Exercise details: From the entries below, tally the lines with "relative" in them and reply with that figure only.

[Entries taken from a collection]
◇ ◇ ◇ ◇ ◇ ◇ ◇
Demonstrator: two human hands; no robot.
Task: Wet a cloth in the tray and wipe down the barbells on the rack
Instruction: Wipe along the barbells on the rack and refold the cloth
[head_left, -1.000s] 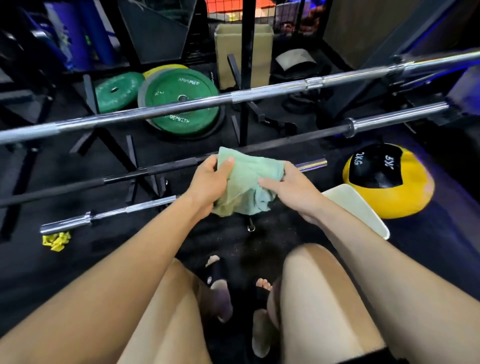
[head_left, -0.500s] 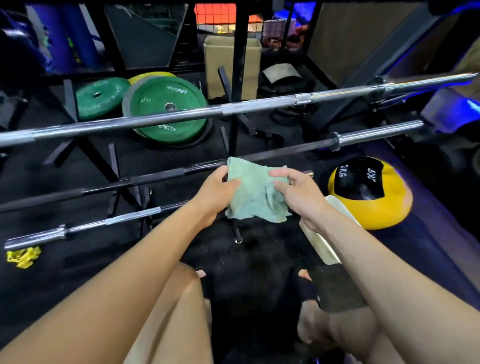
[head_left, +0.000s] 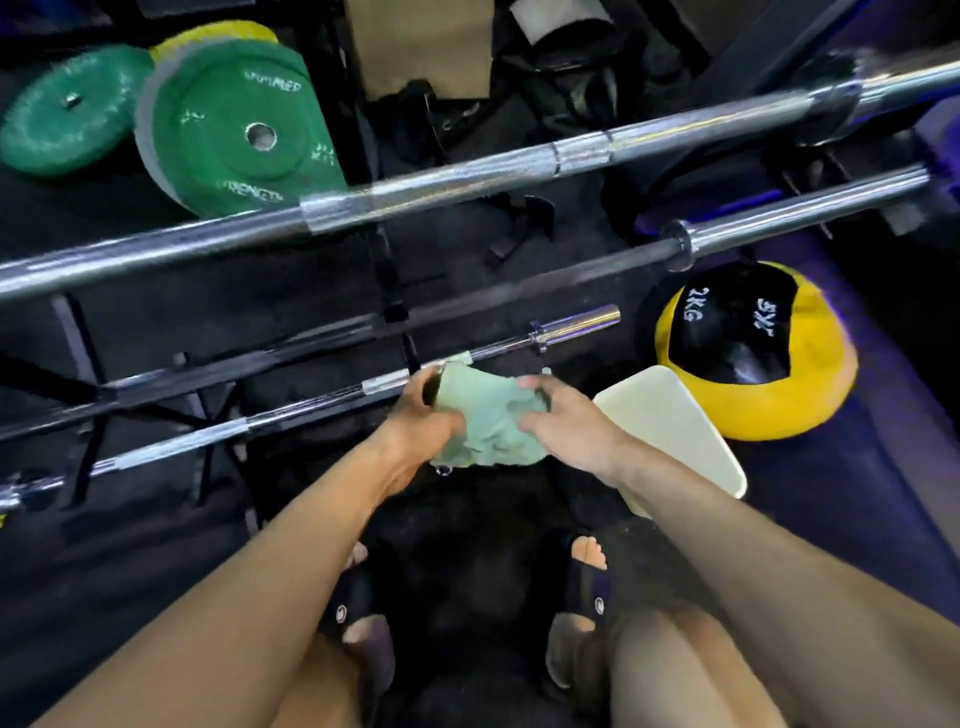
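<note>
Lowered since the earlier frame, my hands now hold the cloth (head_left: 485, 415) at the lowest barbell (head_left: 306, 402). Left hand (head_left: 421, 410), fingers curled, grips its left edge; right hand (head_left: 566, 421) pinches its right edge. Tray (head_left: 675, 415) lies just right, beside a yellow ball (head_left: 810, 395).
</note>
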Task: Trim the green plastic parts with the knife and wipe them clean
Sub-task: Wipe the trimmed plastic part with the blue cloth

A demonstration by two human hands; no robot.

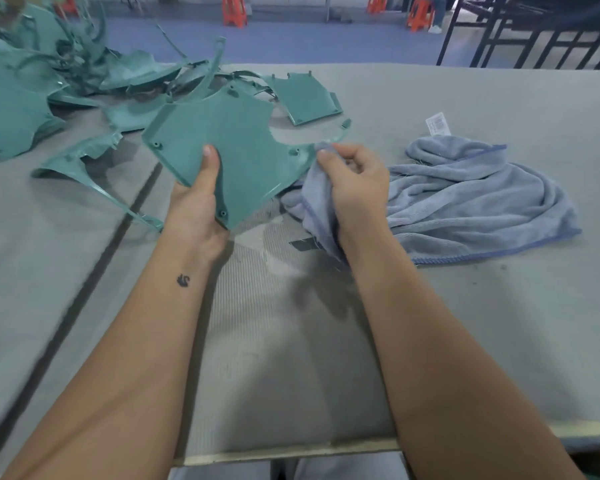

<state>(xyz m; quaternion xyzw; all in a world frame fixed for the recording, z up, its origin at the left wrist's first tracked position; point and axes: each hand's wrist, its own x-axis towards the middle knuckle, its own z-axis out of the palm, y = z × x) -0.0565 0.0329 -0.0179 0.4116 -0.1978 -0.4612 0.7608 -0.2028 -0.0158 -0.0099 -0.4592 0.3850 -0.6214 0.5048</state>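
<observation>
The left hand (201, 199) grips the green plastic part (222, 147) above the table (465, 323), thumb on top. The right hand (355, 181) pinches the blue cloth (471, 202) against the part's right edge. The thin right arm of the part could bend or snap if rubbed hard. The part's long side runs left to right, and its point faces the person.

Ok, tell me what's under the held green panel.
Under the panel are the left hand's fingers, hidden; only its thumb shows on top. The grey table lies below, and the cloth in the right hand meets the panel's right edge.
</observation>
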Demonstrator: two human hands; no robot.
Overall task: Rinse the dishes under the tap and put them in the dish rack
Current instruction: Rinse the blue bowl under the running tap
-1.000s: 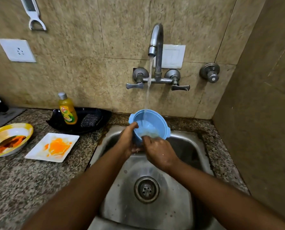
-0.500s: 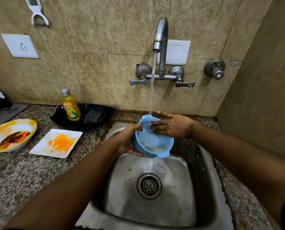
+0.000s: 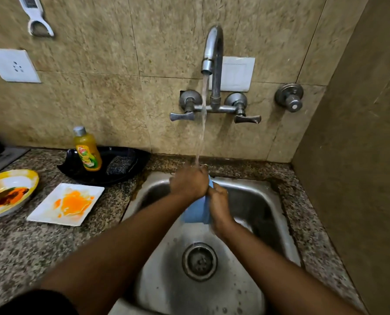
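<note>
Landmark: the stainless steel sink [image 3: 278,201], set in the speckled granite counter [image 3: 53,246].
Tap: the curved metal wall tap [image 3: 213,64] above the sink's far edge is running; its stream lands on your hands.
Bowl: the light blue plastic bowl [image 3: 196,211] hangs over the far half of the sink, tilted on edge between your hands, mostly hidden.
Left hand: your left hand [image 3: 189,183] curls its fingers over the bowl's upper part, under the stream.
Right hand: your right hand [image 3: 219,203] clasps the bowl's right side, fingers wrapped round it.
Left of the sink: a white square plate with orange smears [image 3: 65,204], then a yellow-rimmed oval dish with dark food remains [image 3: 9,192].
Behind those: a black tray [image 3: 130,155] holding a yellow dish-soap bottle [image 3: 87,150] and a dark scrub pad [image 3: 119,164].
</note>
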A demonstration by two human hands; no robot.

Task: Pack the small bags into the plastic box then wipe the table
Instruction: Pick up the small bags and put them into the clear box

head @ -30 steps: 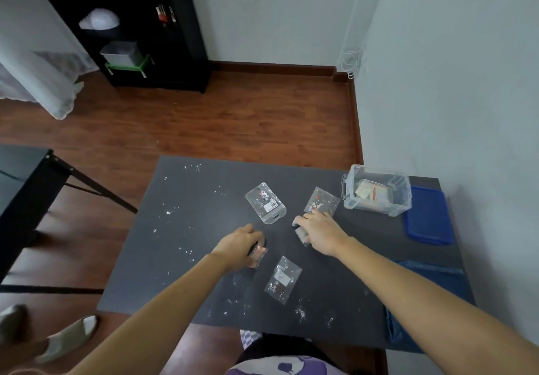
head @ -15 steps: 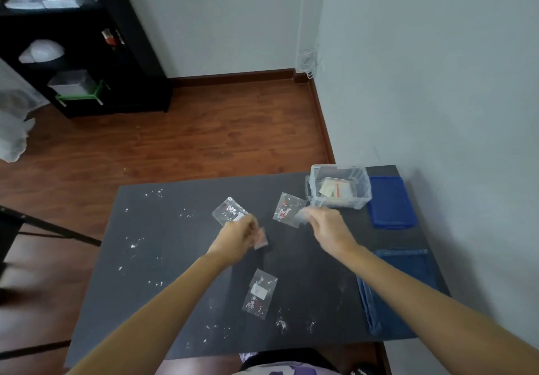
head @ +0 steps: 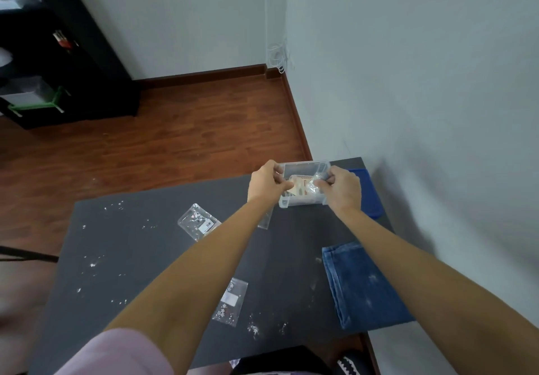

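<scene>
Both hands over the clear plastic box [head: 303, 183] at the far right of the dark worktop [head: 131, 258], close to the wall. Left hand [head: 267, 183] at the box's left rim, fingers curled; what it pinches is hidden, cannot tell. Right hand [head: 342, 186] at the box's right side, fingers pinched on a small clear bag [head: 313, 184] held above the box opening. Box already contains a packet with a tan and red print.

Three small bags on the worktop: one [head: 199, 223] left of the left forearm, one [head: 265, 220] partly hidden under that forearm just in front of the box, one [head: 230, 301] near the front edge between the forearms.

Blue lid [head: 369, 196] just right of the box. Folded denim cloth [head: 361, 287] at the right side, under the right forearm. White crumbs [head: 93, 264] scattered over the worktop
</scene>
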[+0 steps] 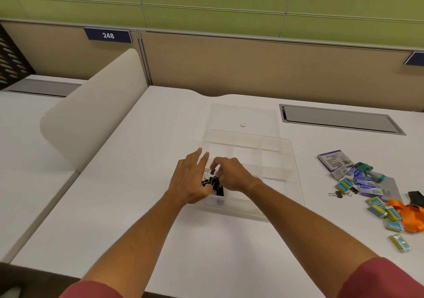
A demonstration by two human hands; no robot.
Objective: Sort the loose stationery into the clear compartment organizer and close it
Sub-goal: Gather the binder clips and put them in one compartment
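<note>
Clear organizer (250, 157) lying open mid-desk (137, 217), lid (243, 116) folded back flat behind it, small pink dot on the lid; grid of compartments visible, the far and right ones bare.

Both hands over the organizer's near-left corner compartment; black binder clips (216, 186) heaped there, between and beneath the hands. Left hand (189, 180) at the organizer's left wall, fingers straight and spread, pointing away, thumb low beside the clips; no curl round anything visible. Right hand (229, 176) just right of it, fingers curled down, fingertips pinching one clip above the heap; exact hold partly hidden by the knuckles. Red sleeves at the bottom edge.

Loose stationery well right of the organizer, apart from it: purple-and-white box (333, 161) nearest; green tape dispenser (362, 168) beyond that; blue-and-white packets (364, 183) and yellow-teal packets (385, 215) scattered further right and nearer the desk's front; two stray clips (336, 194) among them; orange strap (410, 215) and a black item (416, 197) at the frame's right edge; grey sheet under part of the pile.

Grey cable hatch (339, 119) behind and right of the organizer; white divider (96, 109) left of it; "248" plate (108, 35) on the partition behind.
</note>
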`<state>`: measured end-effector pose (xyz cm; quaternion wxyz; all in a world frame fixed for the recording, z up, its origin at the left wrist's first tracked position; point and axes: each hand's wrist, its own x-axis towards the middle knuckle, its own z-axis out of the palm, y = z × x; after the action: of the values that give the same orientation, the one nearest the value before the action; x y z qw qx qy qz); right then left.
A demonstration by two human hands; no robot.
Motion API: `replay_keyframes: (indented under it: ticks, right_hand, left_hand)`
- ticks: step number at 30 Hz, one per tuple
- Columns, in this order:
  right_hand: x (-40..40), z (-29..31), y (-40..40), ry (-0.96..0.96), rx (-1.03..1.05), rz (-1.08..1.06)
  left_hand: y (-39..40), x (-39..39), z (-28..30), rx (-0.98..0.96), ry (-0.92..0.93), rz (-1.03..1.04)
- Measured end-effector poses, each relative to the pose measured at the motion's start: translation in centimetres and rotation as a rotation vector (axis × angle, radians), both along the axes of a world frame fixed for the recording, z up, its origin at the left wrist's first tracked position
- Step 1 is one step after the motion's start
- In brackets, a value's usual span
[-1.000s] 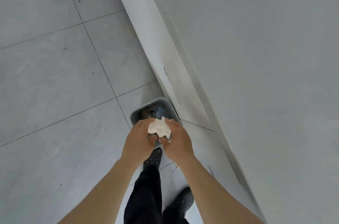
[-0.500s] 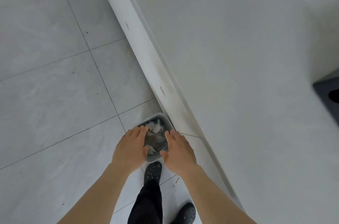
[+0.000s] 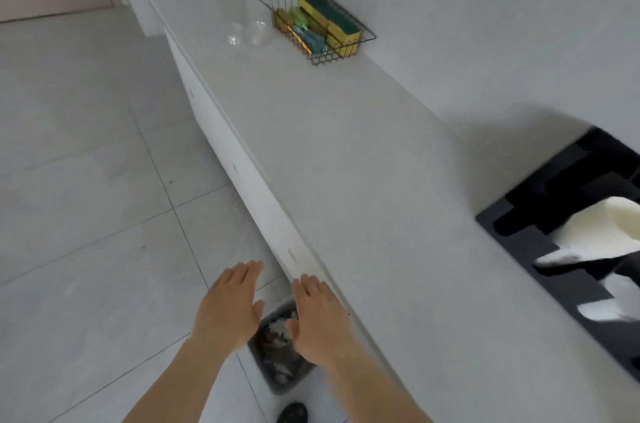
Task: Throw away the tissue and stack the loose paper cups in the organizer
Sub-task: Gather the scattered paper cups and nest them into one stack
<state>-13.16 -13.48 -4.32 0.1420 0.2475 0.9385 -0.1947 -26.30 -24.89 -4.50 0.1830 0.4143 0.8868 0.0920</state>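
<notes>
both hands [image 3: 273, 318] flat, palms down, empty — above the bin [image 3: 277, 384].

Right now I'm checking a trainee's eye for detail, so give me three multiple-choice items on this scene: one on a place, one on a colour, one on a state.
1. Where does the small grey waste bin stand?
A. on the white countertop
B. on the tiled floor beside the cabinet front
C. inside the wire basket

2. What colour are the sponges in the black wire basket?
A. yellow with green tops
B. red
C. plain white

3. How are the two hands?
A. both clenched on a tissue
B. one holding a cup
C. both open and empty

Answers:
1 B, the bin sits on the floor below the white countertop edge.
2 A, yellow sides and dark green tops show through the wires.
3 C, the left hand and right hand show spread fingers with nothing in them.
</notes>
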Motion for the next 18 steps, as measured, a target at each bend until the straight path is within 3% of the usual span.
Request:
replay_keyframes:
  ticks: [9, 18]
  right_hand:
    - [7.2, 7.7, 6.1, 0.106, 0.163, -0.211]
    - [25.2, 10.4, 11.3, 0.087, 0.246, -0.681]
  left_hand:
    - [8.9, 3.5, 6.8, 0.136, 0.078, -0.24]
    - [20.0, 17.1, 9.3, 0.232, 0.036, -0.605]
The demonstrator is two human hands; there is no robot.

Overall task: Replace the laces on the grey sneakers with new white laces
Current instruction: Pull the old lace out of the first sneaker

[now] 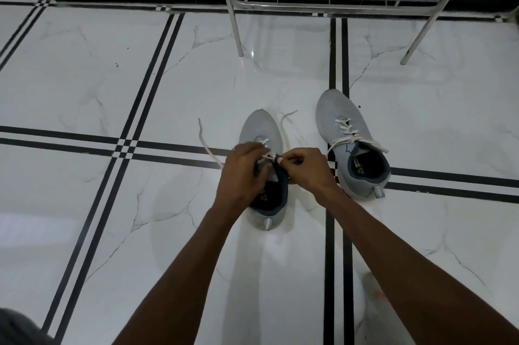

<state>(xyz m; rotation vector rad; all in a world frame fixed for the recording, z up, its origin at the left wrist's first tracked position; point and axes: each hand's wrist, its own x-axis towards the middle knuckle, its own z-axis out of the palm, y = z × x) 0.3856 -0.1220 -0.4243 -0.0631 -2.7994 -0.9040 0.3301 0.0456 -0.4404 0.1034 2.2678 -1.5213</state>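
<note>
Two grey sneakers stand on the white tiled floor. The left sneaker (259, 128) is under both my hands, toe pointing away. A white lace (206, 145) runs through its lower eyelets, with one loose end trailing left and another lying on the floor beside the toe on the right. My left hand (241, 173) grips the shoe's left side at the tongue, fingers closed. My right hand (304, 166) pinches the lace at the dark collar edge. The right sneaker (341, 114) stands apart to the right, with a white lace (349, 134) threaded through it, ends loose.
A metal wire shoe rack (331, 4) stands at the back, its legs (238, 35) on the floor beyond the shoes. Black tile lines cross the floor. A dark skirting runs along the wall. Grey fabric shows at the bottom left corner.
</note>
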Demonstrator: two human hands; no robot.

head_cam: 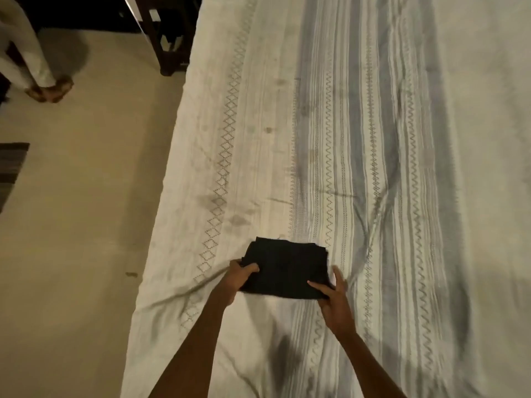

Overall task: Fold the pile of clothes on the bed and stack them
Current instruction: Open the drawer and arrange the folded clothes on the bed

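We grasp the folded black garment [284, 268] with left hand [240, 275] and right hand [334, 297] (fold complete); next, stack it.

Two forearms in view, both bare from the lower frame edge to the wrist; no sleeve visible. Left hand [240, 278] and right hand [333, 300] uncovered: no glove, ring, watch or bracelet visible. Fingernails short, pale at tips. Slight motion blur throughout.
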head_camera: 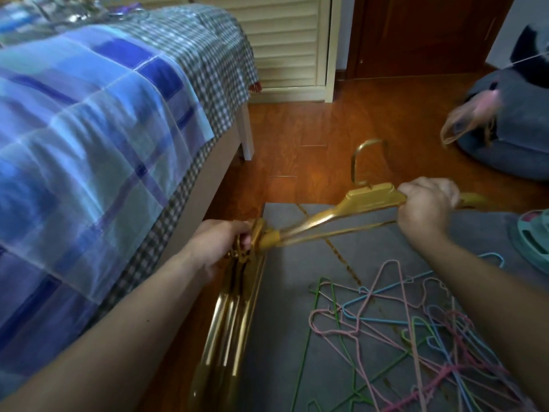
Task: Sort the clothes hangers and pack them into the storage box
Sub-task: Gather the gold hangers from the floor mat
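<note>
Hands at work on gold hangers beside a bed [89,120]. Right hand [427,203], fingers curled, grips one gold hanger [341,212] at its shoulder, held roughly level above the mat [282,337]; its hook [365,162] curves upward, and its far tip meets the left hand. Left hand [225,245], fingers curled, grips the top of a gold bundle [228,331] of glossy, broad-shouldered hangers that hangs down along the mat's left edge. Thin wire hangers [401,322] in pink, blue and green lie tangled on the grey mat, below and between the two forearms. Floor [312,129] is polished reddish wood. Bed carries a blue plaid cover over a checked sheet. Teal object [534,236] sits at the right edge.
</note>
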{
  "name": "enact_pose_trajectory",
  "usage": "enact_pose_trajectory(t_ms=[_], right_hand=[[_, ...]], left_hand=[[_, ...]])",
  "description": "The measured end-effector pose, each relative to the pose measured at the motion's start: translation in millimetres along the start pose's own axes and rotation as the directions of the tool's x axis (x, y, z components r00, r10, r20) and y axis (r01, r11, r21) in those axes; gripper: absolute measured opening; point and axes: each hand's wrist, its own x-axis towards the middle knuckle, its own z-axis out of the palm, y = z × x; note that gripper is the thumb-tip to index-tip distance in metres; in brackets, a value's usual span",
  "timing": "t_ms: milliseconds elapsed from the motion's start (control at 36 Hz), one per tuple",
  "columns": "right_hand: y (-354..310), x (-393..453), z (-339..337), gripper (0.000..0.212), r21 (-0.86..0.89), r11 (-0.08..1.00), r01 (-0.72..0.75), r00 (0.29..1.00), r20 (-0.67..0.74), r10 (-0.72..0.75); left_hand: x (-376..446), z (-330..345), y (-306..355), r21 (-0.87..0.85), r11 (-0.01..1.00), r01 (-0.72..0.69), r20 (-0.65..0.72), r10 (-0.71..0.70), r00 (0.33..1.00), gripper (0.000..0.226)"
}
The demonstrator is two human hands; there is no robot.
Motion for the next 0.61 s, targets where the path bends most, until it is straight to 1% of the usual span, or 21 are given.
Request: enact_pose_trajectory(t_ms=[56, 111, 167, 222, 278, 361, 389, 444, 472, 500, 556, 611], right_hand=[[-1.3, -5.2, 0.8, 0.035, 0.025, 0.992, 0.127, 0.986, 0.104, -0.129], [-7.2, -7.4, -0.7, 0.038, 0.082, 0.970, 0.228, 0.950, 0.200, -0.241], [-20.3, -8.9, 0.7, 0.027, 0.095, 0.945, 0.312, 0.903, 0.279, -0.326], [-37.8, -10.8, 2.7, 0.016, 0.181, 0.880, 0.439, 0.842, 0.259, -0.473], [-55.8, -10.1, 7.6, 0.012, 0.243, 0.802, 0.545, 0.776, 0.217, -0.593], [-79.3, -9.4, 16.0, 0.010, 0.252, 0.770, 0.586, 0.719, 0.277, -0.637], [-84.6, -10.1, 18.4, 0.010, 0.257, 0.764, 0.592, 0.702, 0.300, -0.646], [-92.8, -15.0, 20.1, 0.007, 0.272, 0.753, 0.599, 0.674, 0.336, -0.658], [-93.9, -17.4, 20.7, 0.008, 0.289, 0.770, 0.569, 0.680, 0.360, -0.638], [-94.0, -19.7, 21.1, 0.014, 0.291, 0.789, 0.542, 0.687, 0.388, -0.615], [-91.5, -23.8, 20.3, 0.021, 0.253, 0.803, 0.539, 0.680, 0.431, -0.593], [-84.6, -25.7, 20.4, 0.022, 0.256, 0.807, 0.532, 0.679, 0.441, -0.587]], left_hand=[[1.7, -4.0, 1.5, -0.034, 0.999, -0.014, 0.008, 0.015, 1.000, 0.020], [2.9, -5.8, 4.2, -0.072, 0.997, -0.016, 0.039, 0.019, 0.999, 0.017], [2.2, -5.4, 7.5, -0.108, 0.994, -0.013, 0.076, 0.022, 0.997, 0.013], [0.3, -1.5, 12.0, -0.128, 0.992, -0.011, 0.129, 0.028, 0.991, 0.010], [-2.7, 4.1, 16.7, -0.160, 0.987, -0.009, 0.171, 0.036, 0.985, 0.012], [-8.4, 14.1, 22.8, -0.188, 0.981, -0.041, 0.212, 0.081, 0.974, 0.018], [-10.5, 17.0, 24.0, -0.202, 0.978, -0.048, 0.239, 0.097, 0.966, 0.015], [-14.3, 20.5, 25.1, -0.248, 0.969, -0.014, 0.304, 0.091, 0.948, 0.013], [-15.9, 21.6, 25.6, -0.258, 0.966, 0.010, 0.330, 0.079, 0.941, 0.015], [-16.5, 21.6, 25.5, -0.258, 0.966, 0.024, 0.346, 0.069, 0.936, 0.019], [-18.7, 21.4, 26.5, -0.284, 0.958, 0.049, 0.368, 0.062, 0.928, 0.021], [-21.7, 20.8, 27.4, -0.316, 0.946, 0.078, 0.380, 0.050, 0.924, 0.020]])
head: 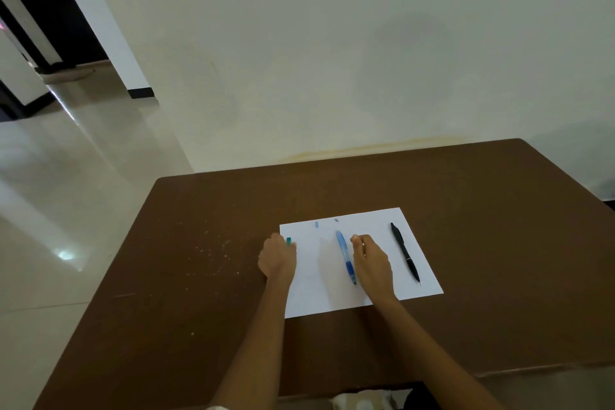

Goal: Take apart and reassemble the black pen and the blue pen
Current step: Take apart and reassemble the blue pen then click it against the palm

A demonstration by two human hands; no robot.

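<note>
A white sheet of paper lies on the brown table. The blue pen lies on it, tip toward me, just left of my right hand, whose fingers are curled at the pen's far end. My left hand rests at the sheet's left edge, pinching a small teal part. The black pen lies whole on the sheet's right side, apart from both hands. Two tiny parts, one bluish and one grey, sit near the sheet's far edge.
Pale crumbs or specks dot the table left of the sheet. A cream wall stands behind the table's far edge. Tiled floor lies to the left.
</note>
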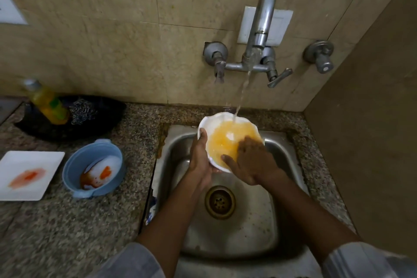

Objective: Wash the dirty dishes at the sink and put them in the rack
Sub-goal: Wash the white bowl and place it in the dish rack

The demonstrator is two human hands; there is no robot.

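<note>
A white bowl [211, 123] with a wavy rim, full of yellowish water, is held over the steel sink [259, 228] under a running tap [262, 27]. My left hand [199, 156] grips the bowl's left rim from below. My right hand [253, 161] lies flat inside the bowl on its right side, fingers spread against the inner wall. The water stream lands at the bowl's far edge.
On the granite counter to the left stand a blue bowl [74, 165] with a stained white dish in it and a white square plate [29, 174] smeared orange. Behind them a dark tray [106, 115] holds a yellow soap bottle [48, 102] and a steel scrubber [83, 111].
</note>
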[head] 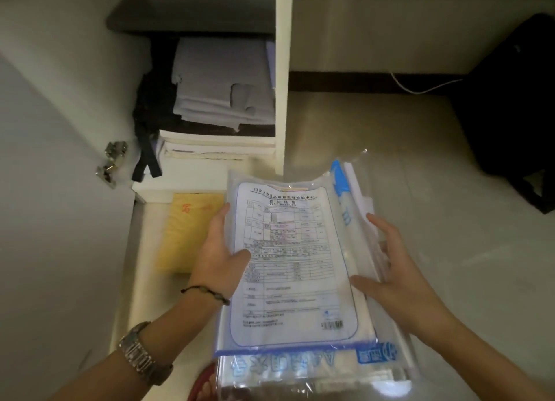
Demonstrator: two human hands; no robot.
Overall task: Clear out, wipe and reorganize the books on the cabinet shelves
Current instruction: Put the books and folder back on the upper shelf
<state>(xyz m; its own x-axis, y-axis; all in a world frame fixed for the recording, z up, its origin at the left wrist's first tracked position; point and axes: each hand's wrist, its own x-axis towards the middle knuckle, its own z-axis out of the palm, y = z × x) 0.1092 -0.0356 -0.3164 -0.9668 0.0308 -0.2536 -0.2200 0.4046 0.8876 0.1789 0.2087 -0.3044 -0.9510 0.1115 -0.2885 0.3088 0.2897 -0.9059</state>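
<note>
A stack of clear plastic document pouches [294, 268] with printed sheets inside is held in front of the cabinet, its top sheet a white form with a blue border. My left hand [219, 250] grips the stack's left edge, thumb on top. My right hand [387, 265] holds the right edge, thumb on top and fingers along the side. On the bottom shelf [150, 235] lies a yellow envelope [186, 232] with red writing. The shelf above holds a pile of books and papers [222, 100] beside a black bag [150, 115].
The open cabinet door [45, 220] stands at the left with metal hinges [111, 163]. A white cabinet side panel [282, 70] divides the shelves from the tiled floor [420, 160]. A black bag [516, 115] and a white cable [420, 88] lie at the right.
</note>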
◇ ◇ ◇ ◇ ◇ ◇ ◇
Response area: 2